While President Donald Trump’s latest tax plan moves in the right direction, the math still does not work.
Earlier this week in a MarketWatch commentary, I argued that Congress would likely be obliged to lower the corporate tax rate, and the related rate on partnership business income, to 25% rather than 15%. On Wednesday, Trump announced a tax framework with a 20% rate for corporations and a 25% rate for partnership business income.
So the president is halfway to reality. The Trump tax plan still costs $500 billion more than the $1.5 trillion deficit limit in the Senate budget resolution, which is needed to pass tax bills by 51 Senators instead of the usual 60. That problem can be simply solved by cutting the corporate tax rate to 25% from 35% — which will still be a boon to corporate America.
Let’s go over the numbers. Cutting the corporate tax rate to 20% from 35% costs $1.8 trillion.
Add another $660 billion if owners of partnerships are taxed at 25%, rather than the higher rate for ordinary income of individuals. The revenues lost by the cuts total $2.46 trillion over 10 years.
Can this $2.46 trillion be reduced by repealing existing tax preferences of business? As explained in my prior article, if Congress repealed all the industry-specific preferences in the Tax Code, that would raise $270 billion over 10 years. In addition, the Trump plan will limit the net interest of corporations, and perhaps other businesses. This could be worth about $180 billion over 10 years. The Trump plan raises another $150 billion by allowing companies to repatriate past foreign profits at a low rate.

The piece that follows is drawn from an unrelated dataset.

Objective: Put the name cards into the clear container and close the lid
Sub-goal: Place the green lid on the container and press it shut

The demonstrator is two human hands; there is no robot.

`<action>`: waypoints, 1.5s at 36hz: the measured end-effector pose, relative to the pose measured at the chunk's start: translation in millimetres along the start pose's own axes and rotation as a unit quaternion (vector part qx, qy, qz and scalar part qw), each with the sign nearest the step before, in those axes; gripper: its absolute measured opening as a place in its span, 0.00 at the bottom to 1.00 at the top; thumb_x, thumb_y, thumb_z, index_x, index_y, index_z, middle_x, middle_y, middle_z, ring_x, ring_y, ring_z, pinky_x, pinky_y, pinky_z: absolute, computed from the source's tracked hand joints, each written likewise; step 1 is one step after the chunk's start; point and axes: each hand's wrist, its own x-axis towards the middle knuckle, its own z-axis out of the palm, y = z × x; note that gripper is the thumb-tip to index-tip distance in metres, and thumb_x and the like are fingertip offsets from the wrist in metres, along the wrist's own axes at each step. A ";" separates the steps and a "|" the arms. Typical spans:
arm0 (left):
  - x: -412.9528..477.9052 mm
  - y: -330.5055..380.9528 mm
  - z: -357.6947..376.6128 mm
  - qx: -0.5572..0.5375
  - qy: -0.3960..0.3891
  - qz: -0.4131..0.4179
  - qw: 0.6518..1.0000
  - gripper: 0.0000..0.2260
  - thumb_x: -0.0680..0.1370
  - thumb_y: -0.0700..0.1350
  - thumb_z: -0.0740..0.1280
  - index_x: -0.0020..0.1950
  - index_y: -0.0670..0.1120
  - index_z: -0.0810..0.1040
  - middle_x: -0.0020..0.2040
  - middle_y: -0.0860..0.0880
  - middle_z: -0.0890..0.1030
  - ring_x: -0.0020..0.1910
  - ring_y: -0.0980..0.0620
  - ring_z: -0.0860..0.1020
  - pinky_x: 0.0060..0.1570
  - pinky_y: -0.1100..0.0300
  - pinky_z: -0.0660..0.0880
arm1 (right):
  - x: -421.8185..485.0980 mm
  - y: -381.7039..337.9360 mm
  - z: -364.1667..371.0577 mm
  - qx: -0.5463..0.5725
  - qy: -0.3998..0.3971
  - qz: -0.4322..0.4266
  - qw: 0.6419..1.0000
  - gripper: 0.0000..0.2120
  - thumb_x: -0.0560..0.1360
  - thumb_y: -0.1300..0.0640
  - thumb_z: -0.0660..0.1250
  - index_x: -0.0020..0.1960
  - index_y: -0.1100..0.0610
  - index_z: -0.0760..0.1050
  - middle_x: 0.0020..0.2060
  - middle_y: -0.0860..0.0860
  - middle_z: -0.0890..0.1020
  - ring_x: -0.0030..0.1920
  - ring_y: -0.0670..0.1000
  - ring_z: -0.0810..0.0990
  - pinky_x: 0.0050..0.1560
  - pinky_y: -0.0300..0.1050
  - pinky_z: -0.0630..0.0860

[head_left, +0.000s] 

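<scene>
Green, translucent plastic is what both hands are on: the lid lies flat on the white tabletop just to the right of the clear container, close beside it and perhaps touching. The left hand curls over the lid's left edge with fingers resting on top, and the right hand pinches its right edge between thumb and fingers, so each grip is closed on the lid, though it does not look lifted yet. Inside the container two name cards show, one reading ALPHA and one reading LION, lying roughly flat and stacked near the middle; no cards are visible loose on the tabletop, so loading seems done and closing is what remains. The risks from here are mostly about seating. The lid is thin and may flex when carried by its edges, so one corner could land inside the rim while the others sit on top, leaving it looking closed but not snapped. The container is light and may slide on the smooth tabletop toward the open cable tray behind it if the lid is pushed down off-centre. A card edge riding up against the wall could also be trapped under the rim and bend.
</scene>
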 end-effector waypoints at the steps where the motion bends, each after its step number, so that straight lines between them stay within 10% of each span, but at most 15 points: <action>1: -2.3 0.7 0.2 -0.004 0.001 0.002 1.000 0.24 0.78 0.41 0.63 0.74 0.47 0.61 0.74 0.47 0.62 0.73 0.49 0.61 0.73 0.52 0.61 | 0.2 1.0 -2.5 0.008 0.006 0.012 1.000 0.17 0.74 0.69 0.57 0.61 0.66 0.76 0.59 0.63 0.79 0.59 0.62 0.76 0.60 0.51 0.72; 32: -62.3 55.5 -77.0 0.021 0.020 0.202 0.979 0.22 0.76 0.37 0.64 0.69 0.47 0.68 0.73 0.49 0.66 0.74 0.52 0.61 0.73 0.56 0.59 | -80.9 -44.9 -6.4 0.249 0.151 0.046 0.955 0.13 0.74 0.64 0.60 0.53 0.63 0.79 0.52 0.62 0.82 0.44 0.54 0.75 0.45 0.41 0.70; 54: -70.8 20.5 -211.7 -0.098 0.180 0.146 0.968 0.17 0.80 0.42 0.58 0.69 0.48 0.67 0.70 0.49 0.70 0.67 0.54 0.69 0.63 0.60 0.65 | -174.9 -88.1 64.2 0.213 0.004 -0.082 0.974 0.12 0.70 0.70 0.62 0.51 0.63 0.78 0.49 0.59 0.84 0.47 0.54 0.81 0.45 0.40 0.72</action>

So we have $2.46 in revenues lost from tax cuts and $600 billion in potential revenue gains ($270 billion +$180 billion + $150 billion), for a net budget deficit of $1.86 trillion over 10 years.
But the Trump Plan includes a new corporate goodie — allowing companies to immediately expense their capital expenditures, rather than deducting them ratably over their useful lives. This probably raises the budget deficits on the business side to $2.2 trillion.
Can that $2.2 trillion on the business side be reduced by a large net revenue gain on the individual side? At most the individual side could produce a net revenue gain of $200 billion. So the total deficit produced by the Trump tax plan could be $2 trillion — $500 billion more than the $1.5 trillion the Senate budget resolution allows.
It turns out that if Congress were to cut the corporate tax rate to 25% instead of 20%, that would raise the needed $500 billion in additional tax revenues. Alternatively, Congress could try to repeal other tax preferences enjoyed by business. But realistically, Congress will be hard pressed to eliminate all the preferences identified in the Trump plan.
In short, even under the most optimistic assumptions about repealing existing tax preferences, Congress is likely to cut the corporate tax rate to 25%, rather than the proposed 20%, in order to meet the terms of the budget resolution. Nevertheless, 25% is a lot better than 35%.
For domestic income, effective corporate tax rates would be substantially lower than 25% — because the Trump tax plan continues the research-and-development tax credit as well as other business preferences, and adds immediate expensing of capital expenditures. Moreover, the 25% headline rate on domestic income would be part of a legislative package that would allow U.S. companies to repatriate future foreign profits without additional U.S. corporate tax, except if they were earned in low- or no-tax jurisdictions.
While corporate executives obviously would welcome a lower tax rate than 25%, they will be learning the fundamental lesson of Washington politics — the best is the enemy of the good.
Robert C. Pozen is a senior lecturer at MIT’s Sloan School of Management and chair of the Leadership Council at the Tax Policy Center.